Premier
voyage en Chine, septembre-novembre
2002.
22
septembre 2002 - 28 septembre 2002 : The
Short SteppeXperience,
Bayankhongor (Mongolie).
La
petite ville de Bayankhongor est perdue au milieu d’un paysage
idyllique entre steppe, désert et montagnes. Au cours du long trajet
en mini-van, je papote avec Lars, un Allemand. Il a pour projet
d’acheter un cheval et de traverser la frontière sino-mongole
illégalement. Ceci présente quelques risques mais il pense s'en
tirer en prétendant s'être perdu, afin d’obtenir un visa de
tourisme chinois sans passer par la case prison (je saurai plus tard
qu’il y est parvenu). C’est un personnage très agréable, un peu
timide et Souabe (une ethnie allemande dont j’ignorais
l’existence). Il est âgé de vingt ans et se destine à une
carrière de commandant de navires, une vie de voyages qui le séduit
(j’apprendrai plus tard qu’il y est parvenu également). Il a
passé son bac il y a un an, fait son service militaire et entrepris
ce long périple qui l’a conduit en Russie, en Mongolie, bientôt
en Chine et ensuite en Amérique du Sud.
Le
trajet ne se déroule pas sans quelques péripéties. Après
l’inévitable déjeuner de mouton bouilli, un vieillard nous
raconte inlassablement des tonnes de trucs en mongol, que nous ne
comprenons évidemment pas.
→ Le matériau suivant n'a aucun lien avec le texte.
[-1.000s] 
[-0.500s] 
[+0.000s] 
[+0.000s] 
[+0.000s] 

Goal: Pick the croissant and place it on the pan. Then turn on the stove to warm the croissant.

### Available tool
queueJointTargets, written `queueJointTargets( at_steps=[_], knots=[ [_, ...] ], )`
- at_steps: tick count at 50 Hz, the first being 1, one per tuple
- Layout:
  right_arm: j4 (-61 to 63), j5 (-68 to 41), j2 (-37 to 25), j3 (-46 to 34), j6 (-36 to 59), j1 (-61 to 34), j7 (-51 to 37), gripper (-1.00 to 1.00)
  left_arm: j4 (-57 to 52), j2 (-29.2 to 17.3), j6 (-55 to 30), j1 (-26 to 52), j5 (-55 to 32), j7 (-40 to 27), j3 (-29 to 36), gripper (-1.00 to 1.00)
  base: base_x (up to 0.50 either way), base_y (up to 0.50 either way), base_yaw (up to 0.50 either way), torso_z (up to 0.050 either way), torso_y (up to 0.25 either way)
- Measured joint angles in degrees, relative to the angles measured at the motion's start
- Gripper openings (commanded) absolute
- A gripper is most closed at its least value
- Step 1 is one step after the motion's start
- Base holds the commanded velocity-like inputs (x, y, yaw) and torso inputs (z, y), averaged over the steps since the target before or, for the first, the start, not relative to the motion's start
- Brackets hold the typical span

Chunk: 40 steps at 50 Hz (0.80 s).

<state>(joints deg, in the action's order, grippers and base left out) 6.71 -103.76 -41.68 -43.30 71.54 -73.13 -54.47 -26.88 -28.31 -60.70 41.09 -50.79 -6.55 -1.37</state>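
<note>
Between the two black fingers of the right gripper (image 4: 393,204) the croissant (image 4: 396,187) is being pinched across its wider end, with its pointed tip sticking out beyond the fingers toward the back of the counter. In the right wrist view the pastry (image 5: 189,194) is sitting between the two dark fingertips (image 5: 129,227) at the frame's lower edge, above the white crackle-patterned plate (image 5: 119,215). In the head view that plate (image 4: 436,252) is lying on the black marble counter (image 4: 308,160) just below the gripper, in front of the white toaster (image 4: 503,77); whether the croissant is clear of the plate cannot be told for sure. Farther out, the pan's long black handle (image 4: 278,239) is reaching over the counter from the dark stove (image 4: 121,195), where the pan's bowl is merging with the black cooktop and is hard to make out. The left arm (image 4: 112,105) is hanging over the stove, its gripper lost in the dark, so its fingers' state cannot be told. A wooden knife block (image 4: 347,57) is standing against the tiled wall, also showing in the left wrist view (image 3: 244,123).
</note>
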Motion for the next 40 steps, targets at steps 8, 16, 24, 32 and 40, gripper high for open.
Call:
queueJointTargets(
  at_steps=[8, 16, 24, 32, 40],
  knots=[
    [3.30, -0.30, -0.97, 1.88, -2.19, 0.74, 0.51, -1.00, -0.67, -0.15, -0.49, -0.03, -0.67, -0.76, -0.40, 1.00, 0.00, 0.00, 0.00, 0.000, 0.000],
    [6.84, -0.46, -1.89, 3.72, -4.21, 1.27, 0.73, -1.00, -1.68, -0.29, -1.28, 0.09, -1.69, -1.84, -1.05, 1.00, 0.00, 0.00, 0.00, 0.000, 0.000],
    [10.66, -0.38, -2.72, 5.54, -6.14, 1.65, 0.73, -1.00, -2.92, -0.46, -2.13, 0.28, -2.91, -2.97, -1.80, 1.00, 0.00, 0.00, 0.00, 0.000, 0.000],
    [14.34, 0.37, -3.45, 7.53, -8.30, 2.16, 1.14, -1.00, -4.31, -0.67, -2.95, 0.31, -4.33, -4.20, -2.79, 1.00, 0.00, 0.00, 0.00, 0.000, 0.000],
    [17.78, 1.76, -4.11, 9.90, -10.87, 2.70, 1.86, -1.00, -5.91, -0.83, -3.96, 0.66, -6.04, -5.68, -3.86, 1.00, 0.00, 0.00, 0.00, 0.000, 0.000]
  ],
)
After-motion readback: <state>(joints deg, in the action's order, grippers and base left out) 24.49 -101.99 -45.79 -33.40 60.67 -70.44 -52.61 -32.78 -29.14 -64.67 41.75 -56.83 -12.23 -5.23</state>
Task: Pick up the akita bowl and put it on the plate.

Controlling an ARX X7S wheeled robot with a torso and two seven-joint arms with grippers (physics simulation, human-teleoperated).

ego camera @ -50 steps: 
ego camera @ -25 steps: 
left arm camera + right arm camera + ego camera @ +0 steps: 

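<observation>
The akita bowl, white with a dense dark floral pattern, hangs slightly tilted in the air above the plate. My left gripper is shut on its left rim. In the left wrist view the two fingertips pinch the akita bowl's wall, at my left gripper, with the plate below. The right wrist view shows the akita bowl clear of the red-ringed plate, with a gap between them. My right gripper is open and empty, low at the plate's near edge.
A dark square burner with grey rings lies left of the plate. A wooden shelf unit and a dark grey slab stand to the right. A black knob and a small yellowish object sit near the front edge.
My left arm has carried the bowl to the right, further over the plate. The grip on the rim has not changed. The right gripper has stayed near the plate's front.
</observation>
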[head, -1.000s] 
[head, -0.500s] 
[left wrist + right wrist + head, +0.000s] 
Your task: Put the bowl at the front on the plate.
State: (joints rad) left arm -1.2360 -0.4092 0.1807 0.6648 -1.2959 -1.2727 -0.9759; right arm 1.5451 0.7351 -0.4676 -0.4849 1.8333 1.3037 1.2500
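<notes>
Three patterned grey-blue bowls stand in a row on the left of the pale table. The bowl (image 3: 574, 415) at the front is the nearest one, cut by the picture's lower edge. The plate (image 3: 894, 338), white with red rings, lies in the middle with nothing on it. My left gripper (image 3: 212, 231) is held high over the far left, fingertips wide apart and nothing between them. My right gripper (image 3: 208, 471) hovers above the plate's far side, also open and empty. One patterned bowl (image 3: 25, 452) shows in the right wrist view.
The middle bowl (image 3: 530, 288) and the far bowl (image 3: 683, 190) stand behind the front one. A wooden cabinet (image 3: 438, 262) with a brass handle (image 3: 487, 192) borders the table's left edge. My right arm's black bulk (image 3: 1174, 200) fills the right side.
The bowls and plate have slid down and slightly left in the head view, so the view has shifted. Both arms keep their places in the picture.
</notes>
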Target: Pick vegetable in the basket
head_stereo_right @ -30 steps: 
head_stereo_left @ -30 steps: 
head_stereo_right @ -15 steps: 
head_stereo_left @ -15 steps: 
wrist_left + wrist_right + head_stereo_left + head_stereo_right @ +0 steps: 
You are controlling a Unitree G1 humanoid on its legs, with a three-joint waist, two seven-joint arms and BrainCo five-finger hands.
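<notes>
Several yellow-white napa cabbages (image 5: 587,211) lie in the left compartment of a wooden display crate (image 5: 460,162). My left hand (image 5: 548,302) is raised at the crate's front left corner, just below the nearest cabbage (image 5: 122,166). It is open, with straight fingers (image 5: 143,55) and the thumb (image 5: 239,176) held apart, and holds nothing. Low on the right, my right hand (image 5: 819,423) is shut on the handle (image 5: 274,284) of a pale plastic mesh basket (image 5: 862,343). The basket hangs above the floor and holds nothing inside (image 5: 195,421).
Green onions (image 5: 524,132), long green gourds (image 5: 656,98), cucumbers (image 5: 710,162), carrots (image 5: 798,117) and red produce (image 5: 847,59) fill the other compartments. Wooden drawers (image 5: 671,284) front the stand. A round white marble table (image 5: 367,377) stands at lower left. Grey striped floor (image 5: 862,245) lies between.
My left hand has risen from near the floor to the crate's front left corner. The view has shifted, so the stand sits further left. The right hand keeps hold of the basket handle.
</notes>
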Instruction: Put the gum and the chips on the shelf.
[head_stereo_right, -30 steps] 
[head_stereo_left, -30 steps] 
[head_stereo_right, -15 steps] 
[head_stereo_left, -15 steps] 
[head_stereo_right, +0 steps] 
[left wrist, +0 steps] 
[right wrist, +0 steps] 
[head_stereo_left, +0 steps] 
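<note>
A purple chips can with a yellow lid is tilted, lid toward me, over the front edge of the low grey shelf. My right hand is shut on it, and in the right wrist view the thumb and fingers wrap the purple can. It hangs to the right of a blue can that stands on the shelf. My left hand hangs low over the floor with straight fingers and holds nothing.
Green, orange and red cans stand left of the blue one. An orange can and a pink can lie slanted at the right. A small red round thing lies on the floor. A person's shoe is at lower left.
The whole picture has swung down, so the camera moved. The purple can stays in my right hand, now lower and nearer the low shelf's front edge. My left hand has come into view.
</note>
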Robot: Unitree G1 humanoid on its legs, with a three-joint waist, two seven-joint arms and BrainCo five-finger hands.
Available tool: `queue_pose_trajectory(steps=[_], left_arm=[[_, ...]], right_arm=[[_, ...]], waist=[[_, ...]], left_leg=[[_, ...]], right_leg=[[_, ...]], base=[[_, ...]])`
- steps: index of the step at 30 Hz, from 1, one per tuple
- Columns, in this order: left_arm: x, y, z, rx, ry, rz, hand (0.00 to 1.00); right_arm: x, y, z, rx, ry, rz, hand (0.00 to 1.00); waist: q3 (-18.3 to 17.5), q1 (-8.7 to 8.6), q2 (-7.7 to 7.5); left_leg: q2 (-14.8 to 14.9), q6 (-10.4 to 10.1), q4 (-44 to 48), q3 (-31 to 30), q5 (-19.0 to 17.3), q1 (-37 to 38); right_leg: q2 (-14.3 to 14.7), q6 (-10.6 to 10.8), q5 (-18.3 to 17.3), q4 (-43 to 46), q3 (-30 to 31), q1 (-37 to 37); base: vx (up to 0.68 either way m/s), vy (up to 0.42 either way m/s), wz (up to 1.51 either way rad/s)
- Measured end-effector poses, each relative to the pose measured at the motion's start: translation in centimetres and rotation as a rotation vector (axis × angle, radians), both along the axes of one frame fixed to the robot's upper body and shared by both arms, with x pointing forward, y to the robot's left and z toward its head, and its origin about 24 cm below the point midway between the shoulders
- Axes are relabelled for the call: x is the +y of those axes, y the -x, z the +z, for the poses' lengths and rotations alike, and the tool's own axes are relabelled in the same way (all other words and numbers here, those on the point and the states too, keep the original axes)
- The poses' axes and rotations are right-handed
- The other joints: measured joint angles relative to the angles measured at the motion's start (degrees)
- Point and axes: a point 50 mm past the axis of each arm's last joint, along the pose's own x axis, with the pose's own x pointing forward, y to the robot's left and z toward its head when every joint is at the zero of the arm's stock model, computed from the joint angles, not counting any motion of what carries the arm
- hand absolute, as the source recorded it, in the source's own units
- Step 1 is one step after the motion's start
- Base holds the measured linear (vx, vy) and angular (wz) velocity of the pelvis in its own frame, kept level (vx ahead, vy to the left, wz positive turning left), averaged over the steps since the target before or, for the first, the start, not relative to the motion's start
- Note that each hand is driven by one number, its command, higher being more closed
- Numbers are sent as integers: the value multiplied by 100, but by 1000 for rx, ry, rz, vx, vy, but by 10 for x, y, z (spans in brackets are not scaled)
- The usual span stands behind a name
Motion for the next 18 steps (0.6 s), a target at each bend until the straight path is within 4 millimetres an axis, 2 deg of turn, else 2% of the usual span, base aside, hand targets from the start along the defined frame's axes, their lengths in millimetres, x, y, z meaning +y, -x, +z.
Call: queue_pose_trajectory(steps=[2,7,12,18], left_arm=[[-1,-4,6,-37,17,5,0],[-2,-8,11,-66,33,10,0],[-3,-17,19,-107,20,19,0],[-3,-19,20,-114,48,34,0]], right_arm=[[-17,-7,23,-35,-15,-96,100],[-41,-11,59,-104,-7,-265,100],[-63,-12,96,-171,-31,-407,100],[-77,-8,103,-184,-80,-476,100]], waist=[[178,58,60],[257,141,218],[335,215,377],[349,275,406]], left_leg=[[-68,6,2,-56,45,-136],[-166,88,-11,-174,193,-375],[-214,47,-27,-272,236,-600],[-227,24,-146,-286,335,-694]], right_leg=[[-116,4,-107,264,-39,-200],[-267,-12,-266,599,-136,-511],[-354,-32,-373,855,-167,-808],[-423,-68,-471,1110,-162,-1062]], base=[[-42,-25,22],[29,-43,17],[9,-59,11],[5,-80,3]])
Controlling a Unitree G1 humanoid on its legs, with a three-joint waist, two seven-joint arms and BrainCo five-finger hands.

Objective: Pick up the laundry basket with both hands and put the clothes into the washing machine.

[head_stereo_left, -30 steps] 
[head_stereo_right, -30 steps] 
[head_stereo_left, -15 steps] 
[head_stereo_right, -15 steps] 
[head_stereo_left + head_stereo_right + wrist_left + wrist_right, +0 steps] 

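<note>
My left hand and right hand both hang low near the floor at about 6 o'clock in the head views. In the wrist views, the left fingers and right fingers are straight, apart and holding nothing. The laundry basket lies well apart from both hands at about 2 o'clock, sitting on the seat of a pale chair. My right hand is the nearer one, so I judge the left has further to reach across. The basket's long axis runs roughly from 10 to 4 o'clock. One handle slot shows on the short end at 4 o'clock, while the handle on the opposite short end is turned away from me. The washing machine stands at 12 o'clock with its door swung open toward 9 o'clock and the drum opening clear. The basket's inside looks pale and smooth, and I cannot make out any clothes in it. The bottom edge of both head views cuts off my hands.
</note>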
Ensuite nous repartons sur une route qui
n'en est pas une, puis le mini-van tombe en panne au milieu de nulle
part. Comme personne ne parle anglais, Lars et moi nous demandons ce
qui va bien se passer mais le chauffeur parvient à nous faire
repartir au bout d’une heure. Finalement, vers vingt-et-une heures,
on s’arrête près d’une yourte où nous dînons (encore) du
mouton bouilli, puis on nous fait comprendre que tout le monde va
dormir là. La halte n'avait pas été annoncée au départ mais que
faire ? Nous passons une nuit épouvantable, à même le sol et
sans couvertures. Tout le monde se réveille à sept heures le
lendemain mais pour quelque obscure raison, nous ne repartons pas
avant midi, après que Lars et moi ayons décliné un énième plat
de mouton bouilli. Vers dix-huit heures, le bus s’arrête le temps
que tout le monde vénère un ovoo
(empilement shamanique de cailloux, dont il convient de faire le tour
avant d’y jeter un caillou supplémentaire) et, alors que nous
n'osions plus y croire, nous parvenons finalement à Bayankhongor.
Lars
me propose de camper deux jours en ma compagnie avant de se lancer
dans son périple et j’accepte volontiers. Nous nous retrouvons
donc à quelques kilomètres de la ville, au bord d’un charmant
ruisseau nommé Thuin Gol, dans une vallée verte couverte de fleurs
roses. Le soleil nous réchauffe la journée mais les nuits sont
assez froides : je me demande dors-et-déjà s'il sera possible
de faire durer très longtemps mon expérience en solitaire. C'est
fâcheux, parce que la rivière m’offre une totale autonomie en
termes d’eau (je dispose de pastilles purifiantes), de sorte que je
pourrais m'offrir dix jours de retraite ininterrompue comme je l'avais fait en Inde. Il vole dans les airs des sortes de tipules,
inoffensives et sympathiques, le bruit de l’eau qui coule est une
berceuse incessante. Smooth.
Je passe la première journée à lézarder au soleil en toute
quiétude, abandonné quelques heures par Lars qui est retourné en
ville pour se renseigner à propos de son cheval. Je bois une petite
fiole de vodka et apprécie la légère ivresse qui s'empare de moi,
une heure durant, au milieu de ce paradis. Des Mongols viennent
puiser de l’eau alentour et ne me prêtent aucune attention. Le
deuxième jour, c’est moi qui m'éclipse quelques heures en ville,
le temps de quelques achats et d'un email à ma princesse indienne. À
mon retour, je trouve Lars en compagnie d’un couple de vieillards
qui se sont assis à ses côtés et restent là, sereins et
souriants, sans mot dire. Leur présence bienveillante est très
agréable. Ils sont beaux, cet homme et cette femme qui semblent nous
bénir en silence. Avant de partir, ils nous offrent à chacun une
petite pierre, une sorte de cristal semi-transparent, et s’en vont
bras-dessus bras-dessous dans la steppe.
Il
est temps pour Lars et moi de plier bagage et de partir chacun de
notre côté, lorsque surgit une jeep dont sortent cinq Mongols ivres
morts, parmi eux un flic en uniforme. Lars et moi nous regardons et
nous n’avons pas besoin de nous parler pour comprendre que nous
partageons la même inquiétude. Nous sommes possiblement dans un
très, très gros pétrin. Les hommes s’assoient près de notre
campement. Un seul parle un vague anglais, qui semble être le chef.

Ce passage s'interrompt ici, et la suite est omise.